Prompt: Copy exactly the lines from the beginning of the data down to and including the line holding "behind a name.", without any pictures.

══ Exercise material

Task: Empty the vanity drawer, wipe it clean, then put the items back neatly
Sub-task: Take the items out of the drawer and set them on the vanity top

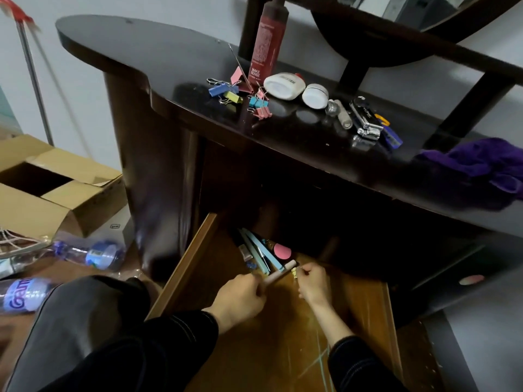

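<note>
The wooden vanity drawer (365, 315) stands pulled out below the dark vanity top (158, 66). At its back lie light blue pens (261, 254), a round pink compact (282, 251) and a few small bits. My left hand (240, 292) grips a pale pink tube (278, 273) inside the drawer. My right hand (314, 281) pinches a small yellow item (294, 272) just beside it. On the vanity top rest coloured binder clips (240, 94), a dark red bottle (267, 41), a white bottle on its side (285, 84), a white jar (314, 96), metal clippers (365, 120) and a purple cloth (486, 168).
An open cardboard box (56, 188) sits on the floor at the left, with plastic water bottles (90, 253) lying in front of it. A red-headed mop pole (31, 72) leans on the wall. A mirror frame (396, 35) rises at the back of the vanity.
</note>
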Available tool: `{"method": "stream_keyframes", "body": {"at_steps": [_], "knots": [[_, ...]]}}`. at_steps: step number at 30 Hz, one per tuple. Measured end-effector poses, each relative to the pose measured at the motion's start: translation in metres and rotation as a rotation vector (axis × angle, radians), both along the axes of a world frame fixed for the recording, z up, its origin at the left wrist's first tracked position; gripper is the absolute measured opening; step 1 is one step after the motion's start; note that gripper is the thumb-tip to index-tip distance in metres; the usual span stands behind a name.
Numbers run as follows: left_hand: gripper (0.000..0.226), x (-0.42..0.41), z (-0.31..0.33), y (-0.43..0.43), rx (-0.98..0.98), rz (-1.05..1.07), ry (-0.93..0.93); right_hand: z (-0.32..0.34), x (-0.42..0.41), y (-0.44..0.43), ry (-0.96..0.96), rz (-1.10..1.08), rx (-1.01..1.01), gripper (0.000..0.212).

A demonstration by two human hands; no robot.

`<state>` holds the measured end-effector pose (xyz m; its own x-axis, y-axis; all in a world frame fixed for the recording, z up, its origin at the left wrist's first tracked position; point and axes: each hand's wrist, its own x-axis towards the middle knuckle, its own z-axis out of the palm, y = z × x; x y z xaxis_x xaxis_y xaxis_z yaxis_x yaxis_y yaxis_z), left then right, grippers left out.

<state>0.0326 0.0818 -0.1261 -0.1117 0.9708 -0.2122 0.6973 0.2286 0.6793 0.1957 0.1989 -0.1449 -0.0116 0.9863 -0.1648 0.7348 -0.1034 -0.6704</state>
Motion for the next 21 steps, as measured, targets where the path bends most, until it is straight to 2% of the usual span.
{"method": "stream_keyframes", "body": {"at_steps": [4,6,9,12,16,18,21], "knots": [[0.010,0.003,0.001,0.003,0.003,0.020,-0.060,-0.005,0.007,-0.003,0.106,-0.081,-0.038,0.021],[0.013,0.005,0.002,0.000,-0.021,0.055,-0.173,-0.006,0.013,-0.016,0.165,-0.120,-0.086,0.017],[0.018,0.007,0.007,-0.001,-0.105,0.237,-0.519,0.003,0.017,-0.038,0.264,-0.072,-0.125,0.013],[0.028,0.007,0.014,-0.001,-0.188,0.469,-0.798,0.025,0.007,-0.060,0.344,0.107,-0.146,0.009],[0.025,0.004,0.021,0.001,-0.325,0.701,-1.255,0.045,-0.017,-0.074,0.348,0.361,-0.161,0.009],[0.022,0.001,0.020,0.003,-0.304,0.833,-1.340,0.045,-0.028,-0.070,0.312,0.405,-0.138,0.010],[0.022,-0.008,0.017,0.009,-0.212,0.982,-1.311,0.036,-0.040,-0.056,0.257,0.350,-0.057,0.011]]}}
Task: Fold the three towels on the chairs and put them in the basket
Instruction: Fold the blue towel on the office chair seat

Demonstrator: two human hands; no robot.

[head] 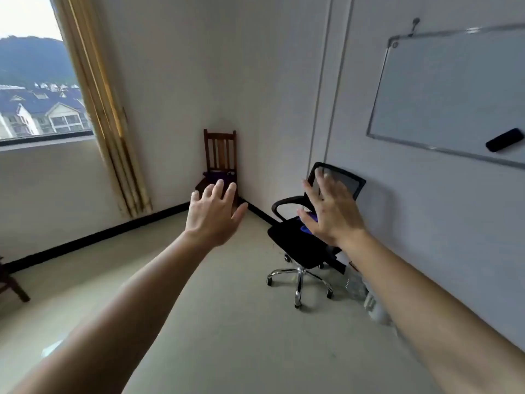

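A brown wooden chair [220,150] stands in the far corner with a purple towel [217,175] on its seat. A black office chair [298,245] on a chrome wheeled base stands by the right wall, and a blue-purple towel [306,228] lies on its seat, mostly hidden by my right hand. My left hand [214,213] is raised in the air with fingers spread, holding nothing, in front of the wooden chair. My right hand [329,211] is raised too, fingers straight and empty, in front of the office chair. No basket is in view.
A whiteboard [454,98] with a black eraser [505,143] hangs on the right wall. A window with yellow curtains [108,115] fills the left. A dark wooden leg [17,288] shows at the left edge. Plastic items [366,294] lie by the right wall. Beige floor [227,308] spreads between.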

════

Result of this exercise:
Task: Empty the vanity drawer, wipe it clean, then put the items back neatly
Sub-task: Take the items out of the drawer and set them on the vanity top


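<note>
The wooden vanity drawer (365, 315) stands pulled out below the dark vanity top (158, 66). At its back lie light blue pens (261, 254), a round pink compact (282, 251) and a few small bits. My left hand (240, 292) grips a pale pink tube (278, 273) inside the drawer. My right hand (314, 281) pinches a small yellow item (294, 272) just beside it. On the vanity top rest coloured binder clips (240, 94), a dark red bottle (267, 41), a white bottle on its side (285, 84), a white jar (314, 96), metal clippers (365, 120) and a purple cloth (486, 168).
An open cardboard box (56, 188) sits on the floor at the left, with plastic water bottles (90, 253) lying in front of it. A red-headed mop pole (31, 72) leans on the wall. A mirror frame (396, 35) rises at the back of the vanity.
</note>
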Available tool: `{"method": "stream_keyframes", "body": {"at_steps": [_], "knots": [[_, ...]]}}`. at_steps: step number at 30 Hz, one per tuple. Measured end-effector poses, each relative to the pose measured at the motion's start: translation in metres and rotation as a rotation vector (axis × angle, radians), both along the axes of a world frame fixed for the recording, z up, its origin at the left wrist's first tracked position; gripper is the absolute measured opening; step 1 is one step after the motion's start; note that gripper is the thumb-tip to index-tip distance in metres; the usual span stands behind a name.

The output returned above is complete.